[Data extracted from a collection]
- - -

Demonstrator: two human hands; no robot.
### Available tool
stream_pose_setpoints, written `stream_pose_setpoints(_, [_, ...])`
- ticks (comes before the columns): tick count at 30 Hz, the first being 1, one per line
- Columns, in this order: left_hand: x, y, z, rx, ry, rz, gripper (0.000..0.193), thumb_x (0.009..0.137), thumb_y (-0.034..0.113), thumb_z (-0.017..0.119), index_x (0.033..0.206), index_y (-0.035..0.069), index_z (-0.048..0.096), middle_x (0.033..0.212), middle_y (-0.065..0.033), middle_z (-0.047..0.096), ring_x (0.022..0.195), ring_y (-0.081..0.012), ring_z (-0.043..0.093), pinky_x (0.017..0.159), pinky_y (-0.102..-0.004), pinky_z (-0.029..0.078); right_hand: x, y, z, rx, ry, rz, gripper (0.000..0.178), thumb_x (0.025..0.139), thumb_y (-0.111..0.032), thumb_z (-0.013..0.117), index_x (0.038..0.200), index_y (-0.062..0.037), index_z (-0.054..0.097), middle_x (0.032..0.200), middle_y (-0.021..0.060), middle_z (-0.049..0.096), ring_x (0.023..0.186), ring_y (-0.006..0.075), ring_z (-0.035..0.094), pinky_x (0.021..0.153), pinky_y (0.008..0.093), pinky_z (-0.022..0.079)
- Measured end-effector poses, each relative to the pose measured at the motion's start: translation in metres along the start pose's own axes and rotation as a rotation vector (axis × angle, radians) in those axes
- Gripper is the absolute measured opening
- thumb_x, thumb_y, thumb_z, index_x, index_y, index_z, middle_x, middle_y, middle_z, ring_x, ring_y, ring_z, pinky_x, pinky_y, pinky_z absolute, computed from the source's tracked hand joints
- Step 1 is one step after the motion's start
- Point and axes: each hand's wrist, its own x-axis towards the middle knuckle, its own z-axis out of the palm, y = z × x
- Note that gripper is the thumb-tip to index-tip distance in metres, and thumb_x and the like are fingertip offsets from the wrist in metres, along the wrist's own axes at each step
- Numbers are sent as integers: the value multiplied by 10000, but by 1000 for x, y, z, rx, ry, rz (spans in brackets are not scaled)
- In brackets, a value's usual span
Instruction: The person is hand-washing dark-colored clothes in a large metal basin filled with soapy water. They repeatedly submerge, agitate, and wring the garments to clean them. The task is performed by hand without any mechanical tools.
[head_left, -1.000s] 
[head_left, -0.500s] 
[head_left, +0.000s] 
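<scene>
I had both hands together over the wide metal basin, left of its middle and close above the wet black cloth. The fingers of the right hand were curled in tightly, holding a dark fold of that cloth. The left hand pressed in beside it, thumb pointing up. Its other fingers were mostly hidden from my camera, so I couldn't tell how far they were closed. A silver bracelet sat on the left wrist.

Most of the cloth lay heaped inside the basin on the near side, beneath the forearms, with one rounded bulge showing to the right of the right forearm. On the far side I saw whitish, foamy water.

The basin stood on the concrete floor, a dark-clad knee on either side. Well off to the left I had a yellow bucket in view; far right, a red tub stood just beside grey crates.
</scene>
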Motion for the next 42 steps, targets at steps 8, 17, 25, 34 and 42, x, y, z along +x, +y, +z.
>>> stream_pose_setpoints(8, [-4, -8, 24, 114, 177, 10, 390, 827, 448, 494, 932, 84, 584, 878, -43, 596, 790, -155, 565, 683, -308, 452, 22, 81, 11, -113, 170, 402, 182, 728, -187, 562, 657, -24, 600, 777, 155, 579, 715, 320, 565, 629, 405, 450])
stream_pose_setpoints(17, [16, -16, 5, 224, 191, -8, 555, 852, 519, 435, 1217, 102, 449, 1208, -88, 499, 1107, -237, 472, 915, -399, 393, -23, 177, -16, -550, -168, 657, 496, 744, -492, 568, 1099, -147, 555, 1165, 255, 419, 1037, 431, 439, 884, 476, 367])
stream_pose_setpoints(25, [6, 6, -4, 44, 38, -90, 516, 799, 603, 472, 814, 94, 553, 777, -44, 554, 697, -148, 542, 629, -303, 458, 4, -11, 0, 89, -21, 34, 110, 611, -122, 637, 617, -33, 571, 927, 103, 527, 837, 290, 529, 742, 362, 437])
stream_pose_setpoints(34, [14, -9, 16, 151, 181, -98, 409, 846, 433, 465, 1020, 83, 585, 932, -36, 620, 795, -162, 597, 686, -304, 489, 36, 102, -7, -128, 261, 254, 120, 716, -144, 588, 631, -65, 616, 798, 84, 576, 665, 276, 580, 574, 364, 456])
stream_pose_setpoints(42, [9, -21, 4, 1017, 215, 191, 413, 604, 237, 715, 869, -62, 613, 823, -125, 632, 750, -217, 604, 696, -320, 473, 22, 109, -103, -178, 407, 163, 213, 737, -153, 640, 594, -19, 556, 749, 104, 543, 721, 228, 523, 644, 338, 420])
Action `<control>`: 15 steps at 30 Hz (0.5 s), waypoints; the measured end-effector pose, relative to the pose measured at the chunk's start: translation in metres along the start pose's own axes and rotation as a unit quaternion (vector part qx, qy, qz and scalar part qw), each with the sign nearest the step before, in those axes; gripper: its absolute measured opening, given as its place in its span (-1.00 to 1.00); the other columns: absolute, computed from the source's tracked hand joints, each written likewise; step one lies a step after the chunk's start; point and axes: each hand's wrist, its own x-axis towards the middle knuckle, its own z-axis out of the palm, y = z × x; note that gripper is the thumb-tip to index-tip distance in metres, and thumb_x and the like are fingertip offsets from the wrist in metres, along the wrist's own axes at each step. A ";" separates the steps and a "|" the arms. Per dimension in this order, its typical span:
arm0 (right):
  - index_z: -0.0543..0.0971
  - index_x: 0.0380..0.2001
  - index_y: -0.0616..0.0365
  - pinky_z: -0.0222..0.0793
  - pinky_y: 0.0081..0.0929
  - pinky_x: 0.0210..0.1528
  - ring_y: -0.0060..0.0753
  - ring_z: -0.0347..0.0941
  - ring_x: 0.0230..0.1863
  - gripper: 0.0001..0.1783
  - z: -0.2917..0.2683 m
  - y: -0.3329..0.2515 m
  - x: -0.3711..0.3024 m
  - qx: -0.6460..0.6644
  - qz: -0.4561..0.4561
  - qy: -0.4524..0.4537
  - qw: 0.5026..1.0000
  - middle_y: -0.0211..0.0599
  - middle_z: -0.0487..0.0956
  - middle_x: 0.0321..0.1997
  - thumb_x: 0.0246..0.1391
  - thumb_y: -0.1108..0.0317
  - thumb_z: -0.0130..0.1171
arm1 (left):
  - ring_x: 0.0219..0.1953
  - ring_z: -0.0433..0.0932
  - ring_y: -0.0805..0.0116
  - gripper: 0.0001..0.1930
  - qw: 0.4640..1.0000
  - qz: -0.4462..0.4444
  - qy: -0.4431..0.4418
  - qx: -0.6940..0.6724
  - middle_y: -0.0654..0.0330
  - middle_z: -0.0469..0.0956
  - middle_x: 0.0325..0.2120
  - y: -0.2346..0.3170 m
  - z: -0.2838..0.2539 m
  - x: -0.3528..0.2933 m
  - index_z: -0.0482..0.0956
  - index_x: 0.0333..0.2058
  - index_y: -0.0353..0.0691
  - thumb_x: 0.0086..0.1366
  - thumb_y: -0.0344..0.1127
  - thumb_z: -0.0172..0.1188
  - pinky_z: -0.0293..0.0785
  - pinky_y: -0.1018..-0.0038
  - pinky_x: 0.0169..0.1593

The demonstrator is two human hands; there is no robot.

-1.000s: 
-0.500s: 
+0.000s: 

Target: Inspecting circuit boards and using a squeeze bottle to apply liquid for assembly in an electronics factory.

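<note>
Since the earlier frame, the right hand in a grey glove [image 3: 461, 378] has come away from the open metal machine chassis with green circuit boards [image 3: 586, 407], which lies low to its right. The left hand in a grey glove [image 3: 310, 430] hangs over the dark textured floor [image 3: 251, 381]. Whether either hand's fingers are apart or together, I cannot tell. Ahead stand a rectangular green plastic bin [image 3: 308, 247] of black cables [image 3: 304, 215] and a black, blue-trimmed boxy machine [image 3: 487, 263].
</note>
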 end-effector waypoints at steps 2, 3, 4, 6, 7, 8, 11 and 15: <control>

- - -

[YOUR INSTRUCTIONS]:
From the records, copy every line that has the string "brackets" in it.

[TASK OUTPUT]:
- Numbers are sent as integers: the value multiplied by 10000, but by 1000 for x, y, z, rx, ry, rz (spans in brackets are not scaled)
- In brackets, a value's usual span

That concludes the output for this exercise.